▶ [EXERCISE DIRECTIONS] Which lines in the records below mention the word "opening"? Copy each one out.

Collected data entries
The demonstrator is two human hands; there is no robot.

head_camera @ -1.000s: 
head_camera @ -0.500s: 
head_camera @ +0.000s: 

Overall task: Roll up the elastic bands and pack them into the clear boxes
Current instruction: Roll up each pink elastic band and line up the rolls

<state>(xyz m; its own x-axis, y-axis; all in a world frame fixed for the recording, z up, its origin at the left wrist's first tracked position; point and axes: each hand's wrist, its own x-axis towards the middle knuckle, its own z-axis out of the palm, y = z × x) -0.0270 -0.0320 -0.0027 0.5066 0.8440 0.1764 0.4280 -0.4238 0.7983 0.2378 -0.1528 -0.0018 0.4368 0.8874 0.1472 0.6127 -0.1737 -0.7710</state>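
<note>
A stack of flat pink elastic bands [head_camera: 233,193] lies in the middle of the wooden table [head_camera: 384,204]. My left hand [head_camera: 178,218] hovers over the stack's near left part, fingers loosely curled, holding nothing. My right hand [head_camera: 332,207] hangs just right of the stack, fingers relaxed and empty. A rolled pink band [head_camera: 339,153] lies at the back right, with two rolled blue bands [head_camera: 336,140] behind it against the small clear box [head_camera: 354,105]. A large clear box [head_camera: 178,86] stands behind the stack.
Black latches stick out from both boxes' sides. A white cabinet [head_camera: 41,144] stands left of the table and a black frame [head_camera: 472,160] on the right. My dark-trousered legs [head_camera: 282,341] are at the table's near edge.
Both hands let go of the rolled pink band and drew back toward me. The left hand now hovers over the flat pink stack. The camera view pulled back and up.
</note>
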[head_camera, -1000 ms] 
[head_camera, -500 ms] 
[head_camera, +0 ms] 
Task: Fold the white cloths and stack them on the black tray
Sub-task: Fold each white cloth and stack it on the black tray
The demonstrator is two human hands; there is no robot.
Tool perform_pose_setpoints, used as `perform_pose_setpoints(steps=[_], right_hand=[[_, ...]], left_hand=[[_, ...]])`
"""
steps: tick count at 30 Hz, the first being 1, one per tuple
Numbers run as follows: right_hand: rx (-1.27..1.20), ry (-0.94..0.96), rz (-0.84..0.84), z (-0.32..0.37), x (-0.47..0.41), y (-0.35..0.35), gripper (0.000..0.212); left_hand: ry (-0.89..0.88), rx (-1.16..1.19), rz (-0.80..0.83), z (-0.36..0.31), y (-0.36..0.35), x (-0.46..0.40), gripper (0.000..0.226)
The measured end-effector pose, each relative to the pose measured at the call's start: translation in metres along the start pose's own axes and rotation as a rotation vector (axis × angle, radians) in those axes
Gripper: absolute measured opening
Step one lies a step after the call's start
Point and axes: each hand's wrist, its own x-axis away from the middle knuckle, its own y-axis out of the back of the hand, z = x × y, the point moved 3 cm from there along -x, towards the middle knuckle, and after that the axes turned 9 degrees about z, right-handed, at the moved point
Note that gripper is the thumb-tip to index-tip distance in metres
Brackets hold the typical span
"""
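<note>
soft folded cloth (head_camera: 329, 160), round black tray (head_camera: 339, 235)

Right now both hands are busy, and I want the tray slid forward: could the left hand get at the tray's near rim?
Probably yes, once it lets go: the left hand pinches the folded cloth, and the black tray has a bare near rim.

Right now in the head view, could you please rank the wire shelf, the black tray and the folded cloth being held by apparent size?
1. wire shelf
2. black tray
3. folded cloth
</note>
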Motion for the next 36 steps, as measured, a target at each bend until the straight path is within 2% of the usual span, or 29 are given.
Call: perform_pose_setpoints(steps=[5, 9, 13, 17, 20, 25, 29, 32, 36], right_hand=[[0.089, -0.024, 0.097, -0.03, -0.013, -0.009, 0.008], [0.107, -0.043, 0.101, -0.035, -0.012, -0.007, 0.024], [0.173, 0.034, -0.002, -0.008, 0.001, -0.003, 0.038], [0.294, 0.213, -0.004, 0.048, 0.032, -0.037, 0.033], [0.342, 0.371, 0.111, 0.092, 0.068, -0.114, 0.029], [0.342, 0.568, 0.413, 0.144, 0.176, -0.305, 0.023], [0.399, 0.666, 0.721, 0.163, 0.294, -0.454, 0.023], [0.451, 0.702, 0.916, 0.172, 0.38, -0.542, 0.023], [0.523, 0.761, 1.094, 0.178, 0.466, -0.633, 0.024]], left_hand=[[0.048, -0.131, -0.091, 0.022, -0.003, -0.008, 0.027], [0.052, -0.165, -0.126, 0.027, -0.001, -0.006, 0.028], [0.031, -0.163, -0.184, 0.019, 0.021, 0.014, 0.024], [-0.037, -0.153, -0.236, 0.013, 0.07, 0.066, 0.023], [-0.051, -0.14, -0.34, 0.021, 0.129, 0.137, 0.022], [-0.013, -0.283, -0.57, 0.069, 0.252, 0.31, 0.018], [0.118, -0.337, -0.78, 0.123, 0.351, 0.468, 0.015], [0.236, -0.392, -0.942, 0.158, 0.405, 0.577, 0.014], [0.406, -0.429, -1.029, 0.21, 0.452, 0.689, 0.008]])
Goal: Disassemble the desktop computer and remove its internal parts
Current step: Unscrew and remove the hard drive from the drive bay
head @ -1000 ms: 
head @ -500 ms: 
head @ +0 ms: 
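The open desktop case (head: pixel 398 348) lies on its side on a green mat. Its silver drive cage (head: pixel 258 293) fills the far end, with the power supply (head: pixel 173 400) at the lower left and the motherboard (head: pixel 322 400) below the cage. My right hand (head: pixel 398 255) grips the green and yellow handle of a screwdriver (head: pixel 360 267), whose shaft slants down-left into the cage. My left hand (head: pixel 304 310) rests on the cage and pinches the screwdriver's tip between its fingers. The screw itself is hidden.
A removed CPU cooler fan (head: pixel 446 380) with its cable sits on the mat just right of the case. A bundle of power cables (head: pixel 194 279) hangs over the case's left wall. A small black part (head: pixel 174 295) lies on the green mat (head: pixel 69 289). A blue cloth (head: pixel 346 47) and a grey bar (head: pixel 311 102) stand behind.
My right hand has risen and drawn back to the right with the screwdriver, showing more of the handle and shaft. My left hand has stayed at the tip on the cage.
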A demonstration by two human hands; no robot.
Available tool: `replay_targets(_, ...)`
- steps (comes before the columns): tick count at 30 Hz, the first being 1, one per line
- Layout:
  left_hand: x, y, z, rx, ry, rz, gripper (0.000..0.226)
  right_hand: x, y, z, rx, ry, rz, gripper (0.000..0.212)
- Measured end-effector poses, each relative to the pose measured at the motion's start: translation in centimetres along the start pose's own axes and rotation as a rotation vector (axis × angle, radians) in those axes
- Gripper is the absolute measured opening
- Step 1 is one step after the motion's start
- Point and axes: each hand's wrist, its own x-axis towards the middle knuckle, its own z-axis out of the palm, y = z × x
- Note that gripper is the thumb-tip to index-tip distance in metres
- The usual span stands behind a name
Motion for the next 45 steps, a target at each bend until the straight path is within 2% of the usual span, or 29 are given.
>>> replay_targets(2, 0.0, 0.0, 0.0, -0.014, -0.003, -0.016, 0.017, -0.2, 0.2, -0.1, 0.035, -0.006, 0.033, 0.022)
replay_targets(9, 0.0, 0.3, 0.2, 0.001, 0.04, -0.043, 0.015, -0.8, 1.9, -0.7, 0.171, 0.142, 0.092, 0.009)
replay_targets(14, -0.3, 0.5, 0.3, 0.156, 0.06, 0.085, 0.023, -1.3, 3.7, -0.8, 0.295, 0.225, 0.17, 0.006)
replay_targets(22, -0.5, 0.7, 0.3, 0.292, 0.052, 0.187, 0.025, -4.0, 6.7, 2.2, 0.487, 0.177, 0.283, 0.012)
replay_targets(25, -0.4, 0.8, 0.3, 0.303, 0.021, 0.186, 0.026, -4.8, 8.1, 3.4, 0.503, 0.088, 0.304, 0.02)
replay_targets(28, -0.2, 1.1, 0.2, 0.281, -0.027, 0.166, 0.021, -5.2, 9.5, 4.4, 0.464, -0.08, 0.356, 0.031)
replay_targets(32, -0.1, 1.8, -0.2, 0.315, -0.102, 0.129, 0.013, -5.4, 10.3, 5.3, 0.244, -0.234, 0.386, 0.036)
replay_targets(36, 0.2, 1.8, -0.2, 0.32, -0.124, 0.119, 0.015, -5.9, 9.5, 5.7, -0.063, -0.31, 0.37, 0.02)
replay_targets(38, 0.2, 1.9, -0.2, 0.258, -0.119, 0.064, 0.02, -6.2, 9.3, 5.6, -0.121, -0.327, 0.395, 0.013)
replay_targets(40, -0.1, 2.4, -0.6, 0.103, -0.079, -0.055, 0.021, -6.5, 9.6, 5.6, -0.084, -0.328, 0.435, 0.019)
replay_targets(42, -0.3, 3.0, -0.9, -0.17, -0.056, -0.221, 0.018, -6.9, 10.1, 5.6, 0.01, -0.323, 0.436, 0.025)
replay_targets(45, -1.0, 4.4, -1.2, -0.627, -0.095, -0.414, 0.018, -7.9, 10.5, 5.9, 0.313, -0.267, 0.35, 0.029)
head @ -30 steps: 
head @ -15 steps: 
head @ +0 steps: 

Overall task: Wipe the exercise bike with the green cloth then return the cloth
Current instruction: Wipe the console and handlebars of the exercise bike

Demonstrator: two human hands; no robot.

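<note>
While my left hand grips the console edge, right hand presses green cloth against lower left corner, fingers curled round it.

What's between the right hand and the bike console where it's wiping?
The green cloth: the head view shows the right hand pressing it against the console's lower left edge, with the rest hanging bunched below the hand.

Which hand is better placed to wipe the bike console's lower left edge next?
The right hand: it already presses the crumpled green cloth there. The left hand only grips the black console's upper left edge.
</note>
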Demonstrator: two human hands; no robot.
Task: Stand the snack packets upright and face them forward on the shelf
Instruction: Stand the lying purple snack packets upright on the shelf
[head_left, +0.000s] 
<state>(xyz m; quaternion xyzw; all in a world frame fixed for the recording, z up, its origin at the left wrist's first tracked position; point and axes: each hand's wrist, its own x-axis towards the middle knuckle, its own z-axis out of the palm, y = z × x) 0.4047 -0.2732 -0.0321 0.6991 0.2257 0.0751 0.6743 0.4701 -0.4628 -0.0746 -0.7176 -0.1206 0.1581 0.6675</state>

▶ [WORKED SOLUTION]
Gripper: absolute measured opening
- Gripper is the absolute measured opening

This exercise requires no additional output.